Overall, there is a paucity of longitudinal respiratory follow-up data after extremely/very preterm birth in the surfactant era, but existing evidence raises considerable concerns about the long-term pulmonary status of survivors of extremely/very preterm birth. Declines in pulmonary function are persistently observed in extremely/very preterm individuals during childhood, adolescence and adulthood and, therefore, a close targeted life-long monitoring of lung health is warranted [28,29]. However, it should be noted that premature birth is not included in authoritative statements, as a risk factor for COPD [49]. Furthermore, few pulmonologists consider early life factors in their clinical practice [49].

2.4. Differences in Pulmonary Outcomes at the Turn of the Millennium

Studies comparing respiratory outcomes in extremely preterm individuals born from 1980 to 2000 produced conflicting results, with most studies reporting improvements which parallel the remarkable recent advances in perinatal care [14,41,50,51].
Kotecha et al. compared findings from studies of pulmonary function conducted in the pre- and post-surfactant era, in participants aged between 5 and 23 years.

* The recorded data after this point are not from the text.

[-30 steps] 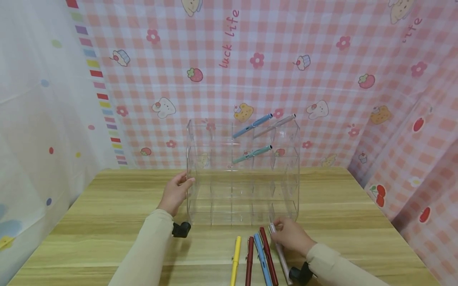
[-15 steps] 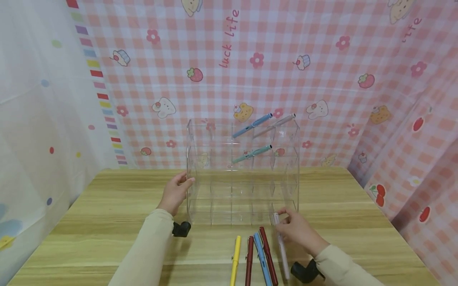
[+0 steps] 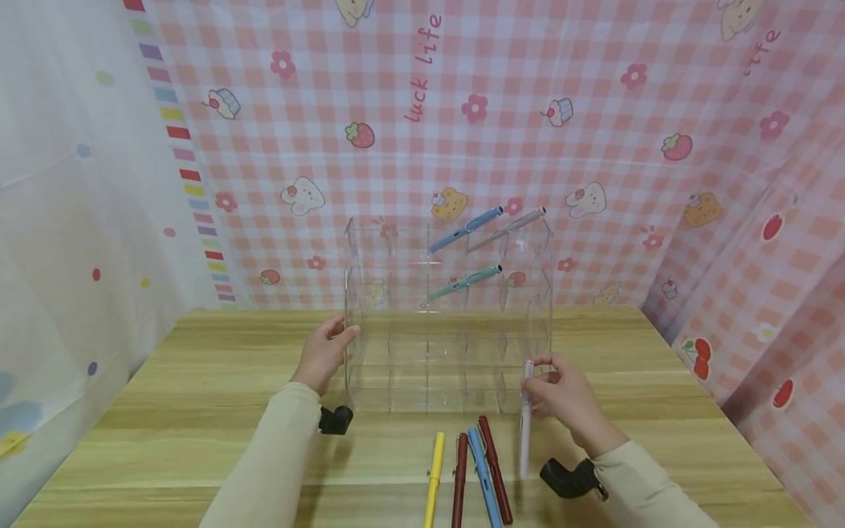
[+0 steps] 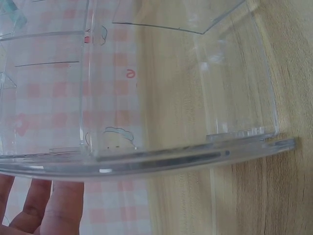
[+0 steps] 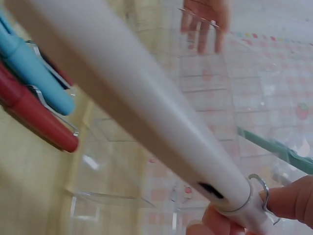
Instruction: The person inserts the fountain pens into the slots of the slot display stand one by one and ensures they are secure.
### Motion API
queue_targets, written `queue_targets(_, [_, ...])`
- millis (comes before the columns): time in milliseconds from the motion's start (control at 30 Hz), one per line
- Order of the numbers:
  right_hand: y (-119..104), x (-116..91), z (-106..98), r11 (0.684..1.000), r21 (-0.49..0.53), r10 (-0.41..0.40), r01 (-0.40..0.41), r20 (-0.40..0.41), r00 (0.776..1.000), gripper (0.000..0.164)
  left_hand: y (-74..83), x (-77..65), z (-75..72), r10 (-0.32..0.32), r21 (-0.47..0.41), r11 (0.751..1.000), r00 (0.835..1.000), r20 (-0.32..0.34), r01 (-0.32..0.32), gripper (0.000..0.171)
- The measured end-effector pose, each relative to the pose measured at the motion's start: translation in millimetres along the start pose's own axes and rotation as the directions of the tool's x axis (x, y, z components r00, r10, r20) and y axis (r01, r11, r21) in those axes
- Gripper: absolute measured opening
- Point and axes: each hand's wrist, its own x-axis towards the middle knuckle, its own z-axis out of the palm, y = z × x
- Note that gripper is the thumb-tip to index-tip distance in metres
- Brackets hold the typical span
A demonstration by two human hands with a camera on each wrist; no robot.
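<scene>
A clear acrylic pen rack (image 3: 409,317) with tiers of compartments stands upright on the table. My left hand (image 3: 323,356) touches its left side; in the left wrist view the fingers (image 4: 63,208) meet the panel from outside. My right hand (image 3: 564,396) pinches a pale pink pen (image 3: 525,433) near its clip end, upright before the rack's lower right corner. The pen's pale barrel (image 5: 146,98) crosses the right wrist view. A blue pen (image 3: 465,229) and a pale pen (image 3: 508,227) lean in the top tier, a green pen (image 3: 465,283) in the tier below.
On the wooden table (image 3: 165,425) before the rack lie a yellow pen (image 3: 434,480), a dark red pen (image 3: 460,480), a light blue pen (image 3: 485,477) and a second dark red pen (image 3: 495,469). A checked pink curtain (image 3: 396,176) hangs behind.
My right hand has lifted the pale pink pen off the table and moved it up and right, turning it more upright. The left hand and the rack have stayed put.
</scene>
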Motion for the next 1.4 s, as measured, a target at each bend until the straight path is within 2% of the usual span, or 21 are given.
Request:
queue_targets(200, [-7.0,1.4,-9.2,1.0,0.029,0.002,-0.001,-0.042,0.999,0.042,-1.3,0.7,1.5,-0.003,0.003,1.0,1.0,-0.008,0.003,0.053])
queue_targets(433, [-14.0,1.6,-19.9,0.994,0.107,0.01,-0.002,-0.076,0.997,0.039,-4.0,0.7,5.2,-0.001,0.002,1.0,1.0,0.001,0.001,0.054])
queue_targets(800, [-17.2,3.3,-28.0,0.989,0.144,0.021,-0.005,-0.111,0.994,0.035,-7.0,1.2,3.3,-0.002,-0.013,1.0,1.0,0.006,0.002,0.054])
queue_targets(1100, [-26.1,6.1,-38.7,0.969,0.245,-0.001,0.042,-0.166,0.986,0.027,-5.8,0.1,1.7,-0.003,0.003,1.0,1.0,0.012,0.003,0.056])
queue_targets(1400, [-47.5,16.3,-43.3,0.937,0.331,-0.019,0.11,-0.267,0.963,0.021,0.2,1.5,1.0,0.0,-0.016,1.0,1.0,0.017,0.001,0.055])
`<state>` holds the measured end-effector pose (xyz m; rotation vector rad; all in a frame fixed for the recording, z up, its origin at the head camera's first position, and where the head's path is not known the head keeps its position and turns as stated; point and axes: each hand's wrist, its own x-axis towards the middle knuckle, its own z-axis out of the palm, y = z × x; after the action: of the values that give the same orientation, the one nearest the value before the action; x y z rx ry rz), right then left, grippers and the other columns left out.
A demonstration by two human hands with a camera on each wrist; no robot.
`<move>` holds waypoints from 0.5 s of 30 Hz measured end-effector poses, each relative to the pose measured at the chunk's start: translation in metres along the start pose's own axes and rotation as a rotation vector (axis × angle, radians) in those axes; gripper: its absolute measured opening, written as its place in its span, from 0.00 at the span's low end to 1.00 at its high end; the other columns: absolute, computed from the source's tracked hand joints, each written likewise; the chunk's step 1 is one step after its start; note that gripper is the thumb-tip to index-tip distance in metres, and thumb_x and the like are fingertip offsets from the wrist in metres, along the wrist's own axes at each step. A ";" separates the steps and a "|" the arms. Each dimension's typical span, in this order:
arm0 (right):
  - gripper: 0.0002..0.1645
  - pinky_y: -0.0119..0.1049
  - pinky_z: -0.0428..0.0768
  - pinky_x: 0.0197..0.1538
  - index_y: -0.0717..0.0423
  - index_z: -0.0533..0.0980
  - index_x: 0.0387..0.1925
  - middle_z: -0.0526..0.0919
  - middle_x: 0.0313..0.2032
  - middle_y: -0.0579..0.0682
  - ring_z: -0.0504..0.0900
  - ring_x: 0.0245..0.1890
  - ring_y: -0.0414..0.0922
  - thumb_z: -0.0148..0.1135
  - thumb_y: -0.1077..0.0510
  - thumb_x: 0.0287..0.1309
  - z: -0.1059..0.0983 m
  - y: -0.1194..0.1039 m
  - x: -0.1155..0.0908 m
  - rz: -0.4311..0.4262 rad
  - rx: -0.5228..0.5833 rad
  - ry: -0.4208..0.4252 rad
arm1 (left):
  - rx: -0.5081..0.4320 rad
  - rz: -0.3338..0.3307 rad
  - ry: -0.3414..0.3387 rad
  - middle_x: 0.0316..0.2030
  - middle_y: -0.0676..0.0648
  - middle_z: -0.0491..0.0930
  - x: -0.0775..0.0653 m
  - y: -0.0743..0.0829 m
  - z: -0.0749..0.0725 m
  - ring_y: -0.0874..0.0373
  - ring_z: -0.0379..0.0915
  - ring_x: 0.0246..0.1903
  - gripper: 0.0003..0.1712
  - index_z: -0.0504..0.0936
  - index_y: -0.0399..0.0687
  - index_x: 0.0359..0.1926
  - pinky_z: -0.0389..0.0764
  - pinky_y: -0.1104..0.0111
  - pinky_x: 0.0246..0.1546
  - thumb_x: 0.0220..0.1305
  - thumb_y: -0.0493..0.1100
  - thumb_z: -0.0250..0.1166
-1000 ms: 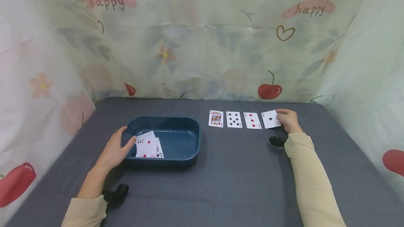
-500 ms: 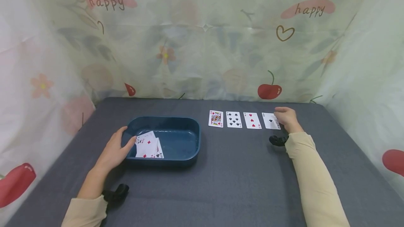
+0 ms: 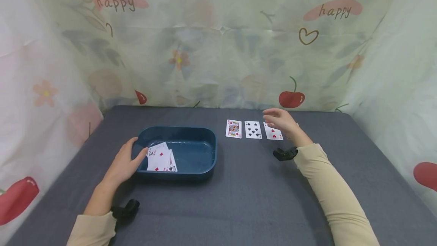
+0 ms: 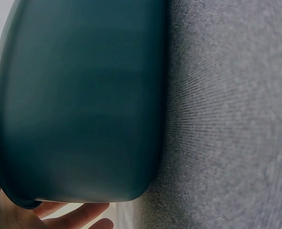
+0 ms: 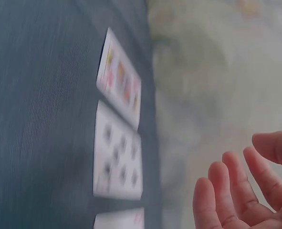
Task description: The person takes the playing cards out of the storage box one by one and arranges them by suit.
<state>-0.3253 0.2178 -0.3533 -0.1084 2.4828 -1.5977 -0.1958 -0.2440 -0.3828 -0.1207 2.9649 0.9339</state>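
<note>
My left hand grips the left end of a dark blue rectangular tray, thumb over the rim. In the left wrist view the fingers curl beneath the tray wall. Several overlapping playing cards lie inside at its left. On the right, a row of face-up cards holds a diamond face card, a spades card and a hearts card. Above the hearts card hovers my right hand, holding nothing, fingers loosely extended. It hides nearly all of the club card at the row's right end.
A dark grey cloth covers the table. Printed curtains close off the back and both sides. Each wrist wears a black strap device, such as the right one.
My right hand first laid the club card flat at the row's right end. It then let go, rose and moved left over the hearts card. The left hand and tray stayed put.
</note>
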 end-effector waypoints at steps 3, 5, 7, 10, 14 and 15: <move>0.28 0.50 0.68 0.65 0.66 0.62 0.62 0.66 0.63 0.67 0.67 0.63 0.62 0.51 0.58 0.64 0.016 -0.015 -0.001 -0.061 0.031 -0.068 | -0.001 0.004 0.001 0.69 0.27 0.44 0.000 -0.001 0.000 0.30 0.44 0.67 0.44 0.43 0.36 0.71 0.52 0.36 0.63 0.68 0.60 0.45; 0.27 0.50 0.69 0.64 0.66 0.63 0.62 0.67 0.62 0.67 0.69 0.62 0.61 0.52 0.59 0.64 0.028 -0.024 -0.003 -0.094 0.037 -0.109 | -0.001 0.007 0.004 0.69 0.27 0.44 0.000 -0.001 0.001 0.30 0.44 0.67 0.44 0.43 0.36 0.71 0.52 0.36 0.63 0.68 0.61 0.45; 0.26 0.51 0.70 0.64 0.65 0.64 0.61 0.68 0.61 0.66 0.70 0.61 0.61 0.53 0.58 0.64 0.040 -0.034 -0.005 -0.122 0.034 -0.151 | -0.001 0.009 0.008 0.69 0.27 0.44 0.000 -0.002 0.001 0.30 0.44 0.67 0.44 0.43 0.35 0.71 0.52 0.36 0.63 0.68 0.60 0.45; 0.26 0.51 0.71 0.63 0.62 0.66 0.61 0.70 0.61 0.64 0.71 0.60 0.59 0.54 0.58 0.63 0.057 -0.046 -0.009 -0.159 0.020 -0.208 | 0.001 0.008 0.013 0.69 0.26 0.44 0.001 -0.002 0.001 0.29 0.44 0.67 0.44 0.43 0.35 0.71 0.53 0.36 0.63 0.68 0.60 0.45; 0.24 0.51 0.73 0.61 0.60 0.68 0.59 0.73 0.58 0.62 0.73 0.58 0.57 0.56 0.57 0.62 0.080 -0.061 -0.010 -0.213 0.000 -0.277 | 0.001 0.004 0.015 0.69 0.26 0.44 0.001 -0.002 0.001 0.29 0.44 0.67 0.44 0.43 0.35 0.71 0.52 0.36 0.63 0.68 0.60 0.45; 0.24 0.51 0.74 0.60 0.59 0.69 0.58 0.73 0.58 0.61 0.74 0.57 0.56 0.56 0.57 0.62 0.085 -0.065 -0.010 -0.223 -0.008 -0.290 | 0.000 0.003 0.015 0.69 0.26 0.44 0.001 -0.002 0.001 0.29 0.44 0.67 0.44 0.43 0.35 0.71 0.52 0.36 0.63 0.68 0.60 0.45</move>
<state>-0.3012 0.1159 -0.3274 -0.5934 2.3162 -1.5235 -0.1965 -0.2445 -0.3850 -0.1238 2.9791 0.9372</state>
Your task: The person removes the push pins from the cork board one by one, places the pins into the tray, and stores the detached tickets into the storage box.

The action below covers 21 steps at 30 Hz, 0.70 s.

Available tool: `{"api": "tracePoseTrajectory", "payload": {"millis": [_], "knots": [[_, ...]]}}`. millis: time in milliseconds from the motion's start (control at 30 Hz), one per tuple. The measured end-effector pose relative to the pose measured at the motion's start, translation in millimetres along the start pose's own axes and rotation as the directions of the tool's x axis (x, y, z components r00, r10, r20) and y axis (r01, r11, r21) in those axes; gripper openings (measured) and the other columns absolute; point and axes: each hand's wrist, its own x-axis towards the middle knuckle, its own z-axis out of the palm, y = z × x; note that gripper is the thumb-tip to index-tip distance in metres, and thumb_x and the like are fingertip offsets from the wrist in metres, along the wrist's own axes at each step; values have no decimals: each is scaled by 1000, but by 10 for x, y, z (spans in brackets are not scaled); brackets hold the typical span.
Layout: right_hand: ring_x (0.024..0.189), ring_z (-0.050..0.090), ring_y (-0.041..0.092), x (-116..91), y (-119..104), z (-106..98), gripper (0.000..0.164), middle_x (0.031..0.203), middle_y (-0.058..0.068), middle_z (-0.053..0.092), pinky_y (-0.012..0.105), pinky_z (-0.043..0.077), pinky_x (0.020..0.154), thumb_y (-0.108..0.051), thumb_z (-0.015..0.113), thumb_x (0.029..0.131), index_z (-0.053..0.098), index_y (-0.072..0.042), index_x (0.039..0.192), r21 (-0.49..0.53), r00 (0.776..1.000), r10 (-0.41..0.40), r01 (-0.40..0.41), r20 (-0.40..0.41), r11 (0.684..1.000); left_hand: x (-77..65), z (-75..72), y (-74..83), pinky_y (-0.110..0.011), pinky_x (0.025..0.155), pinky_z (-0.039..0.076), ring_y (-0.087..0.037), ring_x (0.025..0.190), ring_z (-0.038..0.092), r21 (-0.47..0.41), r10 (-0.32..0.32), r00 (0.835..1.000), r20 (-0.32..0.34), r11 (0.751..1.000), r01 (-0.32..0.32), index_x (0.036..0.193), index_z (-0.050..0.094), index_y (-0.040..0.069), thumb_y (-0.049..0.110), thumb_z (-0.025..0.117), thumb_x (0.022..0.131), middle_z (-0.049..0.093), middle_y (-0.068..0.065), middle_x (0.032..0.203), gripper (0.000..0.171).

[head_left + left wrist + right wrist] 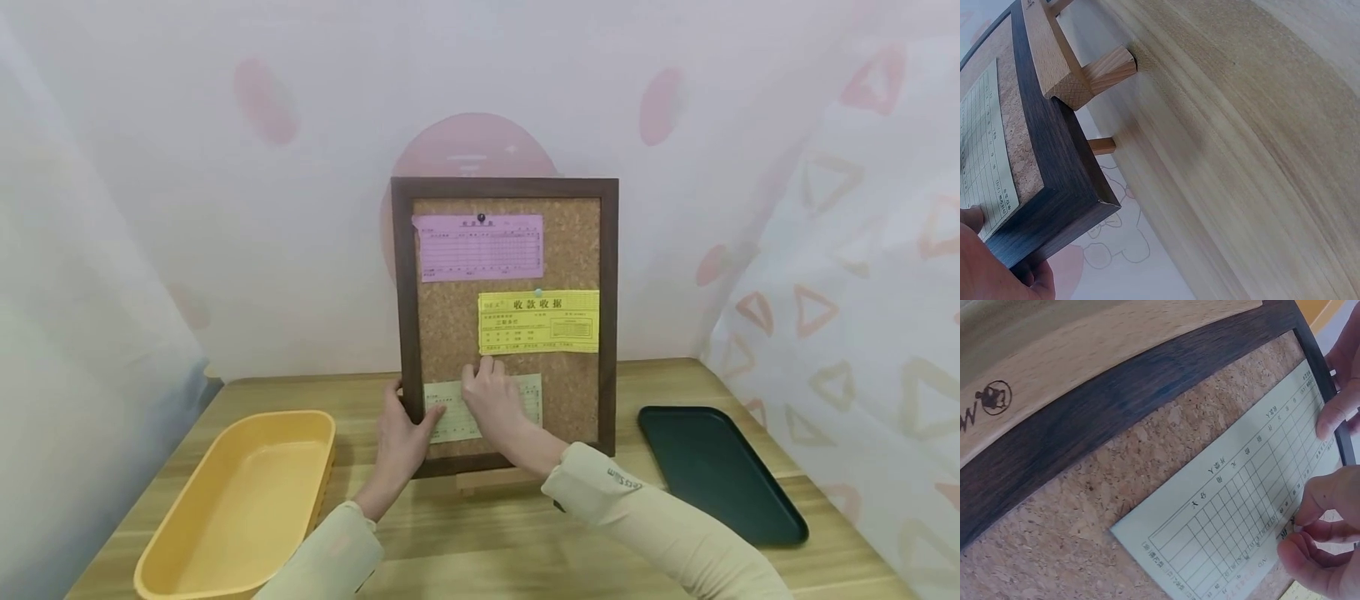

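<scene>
A dark-framed corkboard (573,400) stands upright on a wooden easel (1057,56). My left hand (401,433) grips the board's lower left edge, its thumb lying on a pale green receipt slip (1222,506) and its fingers behind the frame. At the slip's top middle, the thumb and finger of my right hand (495,408) pinch a small pushpin, mostly hidden by the fingertips. Higher up, a purple slip (483,250) hangs from a black pushpin (482,217), and a yellow slip (540,325) from a light blue pushpin (537,292).
On the wooden table (480,550), a yellow tray (326,450) lies to the left and a dark green tray (742,475) to the right. Behind the board hangs a white patterned curtain (480,67), with more of it along both sides.
</scene>
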Motion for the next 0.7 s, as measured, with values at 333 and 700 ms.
{"api": "tracePoseTrajectory", "payload": {"millis": [333, 700], "knots": [[56, 55, 10, 24, 46, 4, 3, 72, 5, 60, 16, 42, 42, -9, 66, 87, 64, -9, 89, 31, 999, -31, 31, -12, 999, 0, -5, 13, -37, 66, 48, -29, 81, 61, 1, 19, 1000, -6, 1000, -19, 136, 32, -1, 24, 70, 86, 58, -20, 103, 68], [50, 50, 9, -4, 80, 21, 8, 77, 8, 60, 17, 43, 41, -9, 65, 88, 62, -8, 95, 68, 997, -82, 82, 2, 994, -4, 1, 4, -33, 62, 45, -27, 78, 59, 6, 34, 999, -1, 999, -34, 136, 31, -3, 25, 69, 86, 58, -21, 102, 69]]}}
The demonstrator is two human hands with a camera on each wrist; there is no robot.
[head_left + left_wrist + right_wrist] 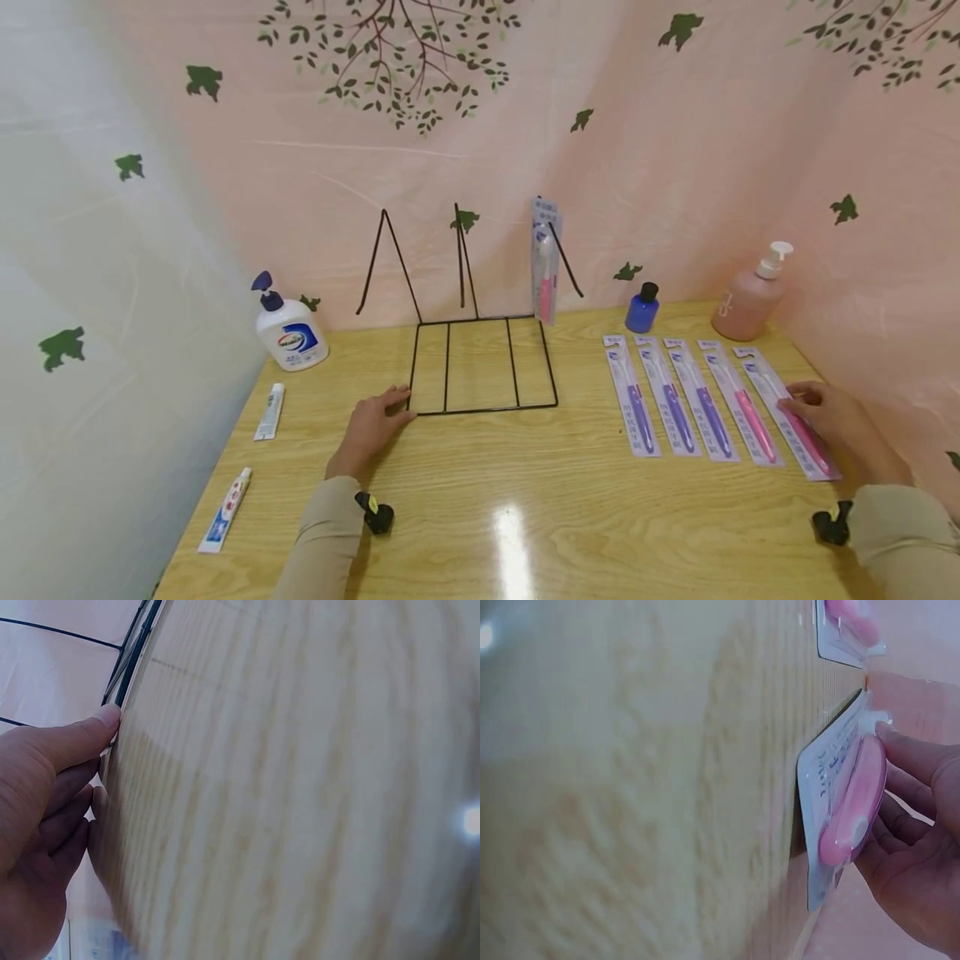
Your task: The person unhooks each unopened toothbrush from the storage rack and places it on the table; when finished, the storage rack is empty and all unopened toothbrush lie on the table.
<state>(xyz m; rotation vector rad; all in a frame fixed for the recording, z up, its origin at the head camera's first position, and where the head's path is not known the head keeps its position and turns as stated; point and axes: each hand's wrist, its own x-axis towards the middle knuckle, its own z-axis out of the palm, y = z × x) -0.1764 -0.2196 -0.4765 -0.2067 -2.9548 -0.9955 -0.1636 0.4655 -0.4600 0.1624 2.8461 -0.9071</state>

One interesting finding was that the mean FEV1 for subjects with BPD had improved over time from those born in the late 1960s to those born in the early 1990s, indicating that lung impairment during the neonatal period might be less severe with ongoing improvements in neonatal care practices [14]. Another study from Norway compared respiratory health in extremely preterm-born children between 1991–1992 and 1999–2000 and showed that small airway obstruction and bronchial hyperresponsiveness were still present in children born preterm at the turn of the millennium, but outcomes were better than for children born similarly preterm in 1991–1992, especially after BPD. These data imply that better neonatal care practices improve both survival and long-term pulmonary outcomes [50].However, in a subsequent longitudinal prospective follow-up of all survivors of extremely preterm births in Victoria, Australia, during three periods (namely, 1991–1992, 1997, and 2005), no significant reduction in oxygen dependence was seen at 36 weeks and no significant improvement in lung function during childhood was detected over time, despite a marked increase in the use of less invasive ventilation after birth [51].
Finally, a very recently published population-based study addressed possible cohort effects over a period of major advances in perinatal/neonatal care [41]. Spirometry was repeated in three population-based cohorts born at ≤28 weeks GA or with birthweight ≤ 1000 g during 1982–1985, 1991–1992 and 1999–2000, and in full-term controls matched for age and gender. The deficits of these cohorts compared with term-born infants decreased with each decade of birth from 1980 to 2000 [41].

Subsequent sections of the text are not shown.